Joan Enric Lluna
La Historia de la Música está llena de encuentros afortunados y decisivos, sin los que nuestra imagen del pasado sería bien distinta (nadie puede asegurar que peor). Al final de su vida, Brahms fue protagonista de uno de esos encuentros. Gracias a su amistad con los duques de Meiningen, el compositor visitaba con frecuencia la corte, y allí conoció de cerca a Richard Mühlfeld, clarinetista virtuoso al que había oído ya en otras ocasiones y que se convertiría en el destinatario de cuatro de sus últimas grandes creaciones camerísticas dedicadas a su instrumento, el Trío Op.114, el Quinteto Op.115 y las dos Sonatas Op.120. Sergio Martinotti nos acerca a estos hechos con verbo poético: "Una vida gozosa está por desaparecer como un crepúsculo del hombre que permanece solo. Surge en este punto la voz velada del clarinete, unida a la voz pastosa del piano.
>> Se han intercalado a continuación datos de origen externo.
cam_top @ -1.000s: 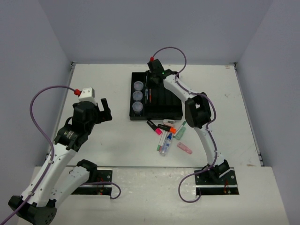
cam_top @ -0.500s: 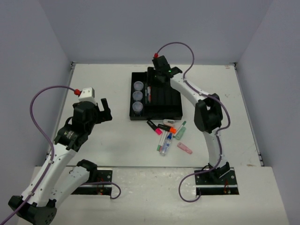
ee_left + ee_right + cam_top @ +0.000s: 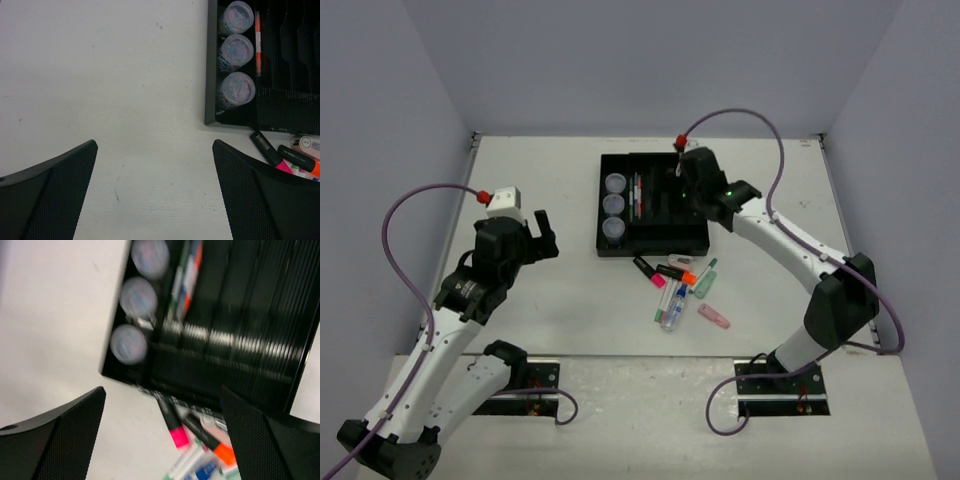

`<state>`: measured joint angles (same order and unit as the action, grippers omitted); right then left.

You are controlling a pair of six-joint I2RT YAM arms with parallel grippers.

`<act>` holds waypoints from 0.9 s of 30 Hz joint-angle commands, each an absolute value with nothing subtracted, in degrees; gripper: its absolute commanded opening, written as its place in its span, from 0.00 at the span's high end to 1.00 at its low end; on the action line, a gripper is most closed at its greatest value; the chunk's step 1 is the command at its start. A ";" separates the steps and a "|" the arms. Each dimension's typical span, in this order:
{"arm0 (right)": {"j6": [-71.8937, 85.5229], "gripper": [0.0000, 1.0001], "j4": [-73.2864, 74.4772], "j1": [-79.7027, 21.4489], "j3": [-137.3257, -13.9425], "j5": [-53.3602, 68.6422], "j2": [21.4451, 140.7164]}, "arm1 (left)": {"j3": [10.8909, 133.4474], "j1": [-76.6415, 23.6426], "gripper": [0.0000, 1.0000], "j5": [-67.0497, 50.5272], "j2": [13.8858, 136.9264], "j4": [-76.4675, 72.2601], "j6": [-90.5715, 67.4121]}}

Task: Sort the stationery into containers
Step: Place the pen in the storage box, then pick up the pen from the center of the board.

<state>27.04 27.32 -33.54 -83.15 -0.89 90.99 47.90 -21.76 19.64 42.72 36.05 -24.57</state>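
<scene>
Right end effector [image 3: 162, 389], now rightward over ribbed black tray [image 3: 670, 230], apart; left end effector [image 3: 154, 142] apart.

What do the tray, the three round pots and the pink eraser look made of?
Tray: black, ribbed, dull sheen, likely moulded plastic. Pots: see-through lids with coloured bits showing inside, probably clear plastic. Eraser: matte pink block, looks like rubber, too small to be sure.

Plain pale grey walls [image 3: 620, 60] enclose white table [image 3: 560, 300] on three sides; light even, diffuse.
</scene>
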 commanded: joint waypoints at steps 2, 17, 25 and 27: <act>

En Meiningen, junto a la corte ducal, en 1891 Brahms pasa un verano muy feliz escuchando a Richard von Mühlfeld, un clarinetista habilísimo ya conocido hacía años. Pero ahora este instrumentista descubre al anciano maestro las espléndidas calidades tímbricas de su instrumento, por el que Brahms había mostrado ya su predilección en el uso orquestal".
En el empleo de los timbres tenues y tersos del clarinete o de la viola, Brahms se acerca a Mozart, quien también vivió un encuentro de similares características con otro clarinetista, Anton Stadler. Resulta evidente que tanto el Trío como el Quinteto brahmsianos tienen puesta su mirada en Mozart (y ello a pesar de que el instrumento de cuerda que Mozart emplea en su Kegelstatt-Trio sea una viola, mientas que Brahms se decide por el cello para su Op.114), pero no sólo por la peculiar instrumentación, sino debido también a la vocación de Brahms por clarificar las armonías hasta aproximarse a las fuentes cristalinas y lustrosas del Clasicismo.
Si el Trío ha tenido irregular suerte, y ha sido tan alabado como criticado, la unanimidad acerca del carácter de obra maestra del Quinteto es casi absoluta. Claude Rostand nos dice: "Una de la más bellas obras del último período: una gran y resignada confesión, inmersa en una atmósfera llena de ternura. Carece de patetismo, nada es gratuito: es el resultado de una vejez calmada y serena. Y es verdad que el clarinete aporta a la obra un sentido de familiar intimidad que constituye su principal característica". Walter Rehberg, en cambio: "Pasión, vigor, ímpetu dramático, pero sobre todo fuertes impulsos espirituales, sabiduría filosófica, gracia hechicera que casi paralizan el corazón". Y puede que ambos lleven razón, y que el impacto que produce en el oyente esta obra sea producto justamente de esa mezcla mágica entre serenidad y apasionamiento, delicadeza y arrebato, afectuosidad y brío dramático. Obra llevada al disco en innumerables ocasiones, por los más grandes intérpretes del siglo XX, el valenciano Joan Enric Lluna nos ha sorprendido esta primavera con una versión tan extraordinaria que casi hace olvidarnos de las referencias de Reginald Kell y el Cuarteto Busch, de Gervase de Peyer y el Melos o de Karl Leister y el Amadeus. Junto al Cuarteto de Tokyo, que había grabado ya la obra con Richard Stoltzman, Lluna nos ofrece una visión absolutamente turbadora, en la que el timbre límpido, cálido de su clarinete sirve de argamasa al edificio sonoro que construyen unas cuerdas de pastoso equilibrio, en el que la profundidad de la nostalgia que apunta no es obstáculo para la luminosidad y la transparencia más efusivas y acogedoras. Música emocionante, recogida y entrañable, casi una caricia de la brisa en pleno verano, para escuchar preferiblemente envuelto por las luces pálidas del atardecer... y en soledad.